Cashed Out

The Man in Black: a legend, a hero.

The thrill still lingers when I remember the day that Johnny Cash spoke my name. The resonant bass-baritone was unmistakable as its owner politely asked for me on the telephone more than a dozen years ago.

Cash was, and remains, a hero of mine. And the day I got to interview him for an article in the daily paper for which I then labored was one of the high points of my journalistic career. Of my life, really.

And now the Man in Black is gone. He was taken away last Friday after 71 years in this world, his death officially the result of complications from diabetes. But most of us knew he'd soon shuffle off this mortal coil after the May death of his wife and soulmate, June Carter Cash.

June Carter, who was born into the country royalty of the Carter Family, essentially saved Cash's life by helping him kick his various addictions and encouraging his return to religion. They were married for 35 years and always performed together. In a 1997 radio interview on NPR, Cash said he could not imagine going on stage without his wife. And in the liner notes for his last album, he wrote that he likes nothing better than to come home and curl up with her.

A towering figure in American music, Cash recorded more than 1,500 songs in a 50-year career during which he helped define country, rock and folk music for multiple generations. He had an iconic influence on our culture but always remained the humble son of Depression-era Arkansas cotton farmers.

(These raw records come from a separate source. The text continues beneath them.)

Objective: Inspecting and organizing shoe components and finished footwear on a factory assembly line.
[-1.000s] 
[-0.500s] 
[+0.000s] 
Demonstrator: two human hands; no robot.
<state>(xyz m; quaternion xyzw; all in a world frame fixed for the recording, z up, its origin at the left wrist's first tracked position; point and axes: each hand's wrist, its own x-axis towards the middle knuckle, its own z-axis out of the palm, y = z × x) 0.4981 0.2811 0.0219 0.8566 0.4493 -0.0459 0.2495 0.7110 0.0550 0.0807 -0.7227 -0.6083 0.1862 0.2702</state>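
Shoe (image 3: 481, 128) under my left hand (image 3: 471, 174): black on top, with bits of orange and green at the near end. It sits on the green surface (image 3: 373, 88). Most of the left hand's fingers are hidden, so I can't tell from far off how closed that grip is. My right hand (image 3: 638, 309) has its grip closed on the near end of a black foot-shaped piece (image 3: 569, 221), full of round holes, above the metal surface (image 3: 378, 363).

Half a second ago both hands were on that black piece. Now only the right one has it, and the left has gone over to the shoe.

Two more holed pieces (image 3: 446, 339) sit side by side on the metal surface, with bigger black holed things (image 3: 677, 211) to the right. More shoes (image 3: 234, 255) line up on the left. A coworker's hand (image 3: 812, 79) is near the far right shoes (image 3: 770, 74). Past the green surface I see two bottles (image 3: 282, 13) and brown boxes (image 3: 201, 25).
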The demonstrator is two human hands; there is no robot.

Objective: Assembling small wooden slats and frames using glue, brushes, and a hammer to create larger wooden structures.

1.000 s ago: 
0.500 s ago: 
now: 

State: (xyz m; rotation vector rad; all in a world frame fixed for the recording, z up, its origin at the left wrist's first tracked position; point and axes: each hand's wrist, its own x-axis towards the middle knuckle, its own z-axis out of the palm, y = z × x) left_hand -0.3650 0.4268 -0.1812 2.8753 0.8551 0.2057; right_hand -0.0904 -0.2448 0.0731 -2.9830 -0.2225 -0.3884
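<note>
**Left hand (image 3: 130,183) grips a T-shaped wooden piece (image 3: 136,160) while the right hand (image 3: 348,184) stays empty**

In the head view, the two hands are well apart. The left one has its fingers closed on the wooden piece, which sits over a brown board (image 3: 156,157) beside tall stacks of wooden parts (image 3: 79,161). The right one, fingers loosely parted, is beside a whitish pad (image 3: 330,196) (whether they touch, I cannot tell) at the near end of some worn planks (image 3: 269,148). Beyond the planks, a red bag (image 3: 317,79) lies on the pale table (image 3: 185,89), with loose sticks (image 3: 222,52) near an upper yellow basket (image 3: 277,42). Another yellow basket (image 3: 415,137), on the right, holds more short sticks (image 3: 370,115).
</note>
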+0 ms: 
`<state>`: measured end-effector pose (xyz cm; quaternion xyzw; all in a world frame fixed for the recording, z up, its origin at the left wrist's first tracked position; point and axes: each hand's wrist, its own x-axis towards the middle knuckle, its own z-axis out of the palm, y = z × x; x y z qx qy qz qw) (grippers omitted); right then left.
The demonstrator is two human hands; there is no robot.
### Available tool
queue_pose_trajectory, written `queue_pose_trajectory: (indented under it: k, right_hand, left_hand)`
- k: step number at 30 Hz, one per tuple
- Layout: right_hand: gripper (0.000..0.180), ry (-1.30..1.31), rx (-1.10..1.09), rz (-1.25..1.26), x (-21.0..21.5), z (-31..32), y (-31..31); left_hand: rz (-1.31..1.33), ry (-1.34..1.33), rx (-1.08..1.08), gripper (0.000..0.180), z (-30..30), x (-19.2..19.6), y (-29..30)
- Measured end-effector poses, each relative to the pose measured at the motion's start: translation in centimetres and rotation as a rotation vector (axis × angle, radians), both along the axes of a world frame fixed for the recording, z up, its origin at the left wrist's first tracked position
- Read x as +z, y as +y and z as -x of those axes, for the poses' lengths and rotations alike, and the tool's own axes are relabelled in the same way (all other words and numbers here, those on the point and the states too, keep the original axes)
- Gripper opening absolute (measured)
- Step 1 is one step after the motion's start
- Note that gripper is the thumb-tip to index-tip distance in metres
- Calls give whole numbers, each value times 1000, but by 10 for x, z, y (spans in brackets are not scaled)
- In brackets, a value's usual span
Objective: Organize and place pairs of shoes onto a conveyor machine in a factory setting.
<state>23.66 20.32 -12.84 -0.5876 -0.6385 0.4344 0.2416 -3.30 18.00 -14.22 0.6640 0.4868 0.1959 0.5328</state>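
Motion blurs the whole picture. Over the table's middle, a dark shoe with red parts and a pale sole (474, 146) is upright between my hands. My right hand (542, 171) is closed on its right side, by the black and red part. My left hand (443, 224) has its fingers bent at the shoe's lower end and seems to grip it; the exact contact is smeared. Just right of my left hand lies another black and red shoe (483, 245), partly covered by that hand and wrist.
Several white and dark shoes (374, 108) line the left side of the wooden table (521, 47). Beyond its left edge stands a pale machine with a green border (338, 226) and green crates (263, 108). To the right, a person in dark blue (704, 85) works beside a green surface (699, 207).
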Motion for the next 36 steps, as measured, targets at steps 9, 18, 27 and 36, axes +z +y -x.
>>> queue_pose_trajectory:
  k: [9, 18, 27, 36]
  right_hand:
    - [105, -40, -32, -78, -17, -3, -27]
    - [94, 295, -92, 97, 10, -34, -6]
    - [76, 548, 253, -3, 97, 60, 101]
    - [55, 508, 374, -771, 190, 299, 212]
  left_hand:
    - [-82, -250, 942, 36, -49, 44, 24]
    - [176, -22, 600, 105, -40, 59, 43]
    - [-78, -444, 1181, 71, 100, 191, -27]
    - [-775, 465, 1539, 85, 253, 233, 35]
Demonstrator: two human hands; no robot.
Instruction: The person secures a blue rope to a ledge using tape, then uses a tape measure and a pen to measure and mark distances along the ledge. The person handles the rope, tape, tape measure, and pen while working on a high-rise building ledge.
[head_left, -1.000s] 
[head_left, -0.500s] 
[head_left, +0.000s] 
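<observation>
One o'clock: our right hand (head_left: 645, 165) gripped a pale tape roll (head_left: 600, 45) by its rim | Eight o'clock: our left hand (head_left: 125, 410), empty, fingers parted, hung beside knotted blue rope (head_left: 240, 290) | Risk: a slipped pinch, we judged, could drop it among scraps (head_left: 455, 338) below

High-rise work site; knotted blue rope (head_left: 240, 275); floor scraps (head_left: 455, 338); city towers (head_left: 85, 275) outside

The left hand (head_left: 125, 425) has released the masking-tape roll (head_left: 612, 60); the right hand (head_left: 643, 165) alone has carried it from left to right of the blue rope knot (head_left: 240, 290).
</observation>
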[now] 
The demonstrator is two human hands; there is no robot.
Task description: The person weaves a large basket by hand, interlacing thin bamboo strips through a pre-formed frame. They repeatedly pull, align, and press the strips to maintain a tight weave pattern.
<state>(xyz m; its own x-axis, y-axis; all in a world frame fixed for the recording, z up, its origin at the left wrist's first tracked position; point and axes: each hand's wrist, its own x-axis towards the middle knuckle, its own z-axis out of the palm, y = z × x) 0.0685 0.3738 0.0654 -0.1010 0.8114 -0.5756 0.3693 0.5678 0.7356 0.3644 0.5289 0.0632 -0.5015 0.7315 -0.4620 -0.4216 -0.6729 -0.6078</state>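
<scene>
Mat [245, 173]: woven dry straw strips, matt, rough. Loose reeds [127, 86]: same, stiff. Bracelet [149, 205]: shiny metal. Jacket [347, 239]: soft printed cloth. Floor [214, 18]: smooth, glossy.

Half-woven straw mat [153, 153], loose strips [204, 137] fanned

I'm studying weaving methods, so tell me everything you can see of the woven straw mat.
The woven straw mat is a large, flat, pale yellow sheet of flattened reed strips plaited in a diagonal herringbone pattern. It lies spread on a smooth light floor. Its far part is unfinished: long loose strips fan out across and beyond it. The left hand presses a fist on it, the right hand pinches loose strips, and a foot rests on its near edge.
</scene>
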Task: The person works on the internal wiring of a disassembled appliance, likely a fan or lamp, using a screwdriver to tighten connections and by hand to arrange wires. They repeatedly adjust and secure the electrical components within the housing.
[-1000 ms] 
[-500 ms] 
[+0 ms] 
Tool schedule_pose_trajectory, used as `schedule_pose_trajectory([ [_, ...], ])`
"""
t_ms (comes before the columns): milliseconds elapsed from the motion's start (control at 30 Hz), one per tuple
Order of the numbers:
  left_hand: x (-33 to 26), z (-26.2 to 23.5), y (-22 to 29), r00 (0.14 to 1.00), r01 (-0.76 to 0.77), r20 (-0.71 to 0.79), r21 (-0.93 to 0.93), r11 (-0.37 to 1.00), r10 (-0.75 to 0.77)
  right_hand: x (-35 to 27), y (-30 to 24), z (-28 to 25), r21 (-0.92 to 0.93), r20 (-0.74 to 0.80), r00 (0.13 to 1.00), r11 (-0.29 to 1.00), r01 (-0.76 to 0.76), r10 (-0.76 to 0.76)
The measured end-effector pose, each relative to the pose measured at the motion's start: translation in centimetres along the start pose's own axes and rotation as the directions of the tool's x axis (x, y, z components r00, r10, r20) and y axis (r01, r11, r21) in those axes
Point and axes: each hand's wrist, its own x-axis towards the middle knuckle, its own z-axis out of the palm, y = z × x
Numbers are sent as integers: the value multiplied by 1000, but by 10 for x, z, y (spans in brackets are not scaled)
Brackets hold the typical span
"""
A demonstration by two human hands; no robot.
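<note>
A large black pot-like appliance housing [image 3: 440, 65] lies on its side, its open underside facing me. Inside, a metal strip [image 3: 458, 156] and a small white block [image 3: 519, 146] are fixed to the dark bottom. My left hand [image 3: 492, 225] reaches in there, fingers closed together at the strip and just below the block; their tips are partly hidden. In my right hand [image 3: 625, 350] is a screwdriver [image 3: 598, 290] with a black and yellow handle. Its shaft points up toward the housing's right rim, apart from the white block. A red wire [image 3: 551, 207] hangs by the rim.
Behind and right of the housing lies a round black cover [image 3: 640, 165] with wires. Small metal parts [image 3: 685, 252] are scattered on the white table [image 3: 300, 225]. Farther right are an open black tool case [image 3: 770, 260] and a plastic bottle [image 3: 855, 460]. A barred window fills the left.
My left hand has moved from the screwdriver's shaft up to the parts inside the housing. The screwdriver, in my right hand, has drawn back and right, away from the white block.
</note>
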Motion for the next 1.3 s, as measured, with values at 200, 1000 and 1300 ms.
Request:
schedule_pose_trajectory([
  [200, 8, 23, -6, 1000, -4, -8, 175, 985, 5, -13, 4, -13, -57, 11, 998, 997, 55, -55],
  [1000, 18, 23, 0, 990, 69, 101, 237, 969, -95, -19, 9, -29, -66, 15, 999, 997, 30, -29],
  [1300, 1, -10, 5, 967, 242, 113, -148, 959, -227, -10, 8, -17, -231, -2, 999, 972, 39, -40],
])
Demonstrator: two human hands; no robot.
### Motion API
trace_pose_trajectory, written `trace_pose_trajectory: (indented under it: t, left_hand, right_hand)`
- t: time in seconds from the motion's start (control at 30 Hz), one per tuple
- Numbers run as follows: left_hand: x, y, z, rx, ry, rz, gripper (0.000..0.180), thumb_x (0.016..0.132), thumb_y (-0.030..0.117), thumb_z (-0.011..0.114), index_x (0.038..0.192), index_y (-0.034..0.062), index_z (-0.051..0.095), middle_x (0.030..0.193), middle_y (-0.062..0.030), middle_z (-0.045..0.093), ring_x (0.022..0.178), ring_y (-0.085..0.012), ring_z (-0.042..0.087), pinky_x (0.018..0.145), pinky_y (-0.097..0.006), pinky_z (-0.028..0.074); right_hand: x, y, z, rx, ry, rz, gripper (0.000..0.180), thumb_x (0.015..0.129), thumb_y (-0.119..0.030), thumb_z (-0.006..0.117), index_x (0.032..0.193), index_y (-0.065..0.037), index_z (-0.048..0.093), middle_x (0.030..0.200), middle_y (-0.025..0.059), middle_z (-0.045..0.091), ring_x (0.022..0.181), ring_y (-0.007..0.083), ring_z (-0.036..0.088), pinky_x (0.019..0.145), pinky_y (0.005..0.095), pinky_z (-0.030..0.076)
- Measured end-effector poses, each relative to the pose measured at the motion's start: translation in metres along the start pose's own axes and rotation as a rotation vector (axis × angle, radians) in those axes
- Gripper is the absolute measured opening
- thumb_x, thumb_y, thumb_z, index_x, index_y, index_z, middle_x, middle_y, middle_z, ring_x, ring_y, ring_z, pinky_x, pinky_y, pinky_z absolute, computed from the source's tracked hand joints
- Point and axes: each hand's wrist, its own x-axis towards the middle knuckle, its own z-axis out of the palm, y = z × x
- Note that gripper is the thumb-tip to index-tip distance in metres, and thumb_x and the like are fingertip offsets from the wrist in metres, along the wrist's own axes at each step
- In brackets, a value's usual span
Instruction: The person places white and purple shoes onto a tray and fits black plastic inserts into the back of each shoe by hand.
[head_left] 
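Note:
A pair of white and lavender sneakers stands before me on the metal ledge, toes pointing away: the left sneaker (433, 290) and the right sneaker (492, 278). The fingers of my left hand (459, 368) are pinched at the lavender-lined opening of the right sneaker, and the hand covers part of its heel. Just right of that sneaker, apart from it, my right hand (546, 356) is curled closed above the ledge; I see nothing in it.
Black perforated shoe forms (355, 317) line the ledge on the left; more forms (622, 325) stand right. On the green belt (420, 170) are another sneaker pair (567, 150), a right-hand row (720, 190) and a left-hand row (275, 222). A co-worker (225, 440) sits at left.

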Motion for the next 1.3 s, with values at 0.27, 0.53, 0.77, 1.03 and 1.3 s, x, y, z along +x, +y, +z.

Other than Elvis Presley, Johnny Cash is the only performer who has been inducted into both the Country Music Hall of Fame and the Rock and Roll Hall of Fame.

You may have been especially attached to signature Cash tunes such as "I Walk the Line," "Folsom Prison Blues," "Cry, Cry, Cry," "Tennessee Flat-Top Box," "Don't Take Your Guns to Town," "Sunday Morning Coming Down," June Carter's "Ring of Fire" or even "A Boy Named Sue."

But Cash wasn't satisfied with being part of history. He began to redefine his career in the '90s with a series of four albums produced by rap-rock mogul Rick Rubin and released by American Recordings. Embracing songs by Leonard Cohen, Tom Waits, Tom Petty, Soundgarden, Danzig, Beck, U2, Nick Cave and other contemporary artists, Cash again was searching for the connections that linked musical artists, no matter the genre.

It was probably no accident that the final installment in this series, last year's The Man Comes Around, overtly addresses death and redemption. The title song is a frightening view of Judgment Day, complete with quotations from the Book of Revelation.

It was penned by Cash himself, as was "Give My Love to Rose," in which a dying man bids farewell to his wife and family. It won him his 11th Grammy Award, for best male country vocal.

Reaching out for answers, Cash uses unique interpretations of Nine Inch Nails' "Hurt" and Depeche Mode's "Personal Jesus" to find new truths. And the traditional "Streets of Laredo" hasn't sounded as poignant in ages.

But, believe it or not, Cash's recording of "Bridge Over Troubled Water" (with Fiona Apple on harmonies, no less) is the album's high point. Until Cash tackled it, I hadn't fully felt the sentiments of this Simon & Garfunkel tune for some 30 years. I believe that Johnny Cash has now crossed over that bridge.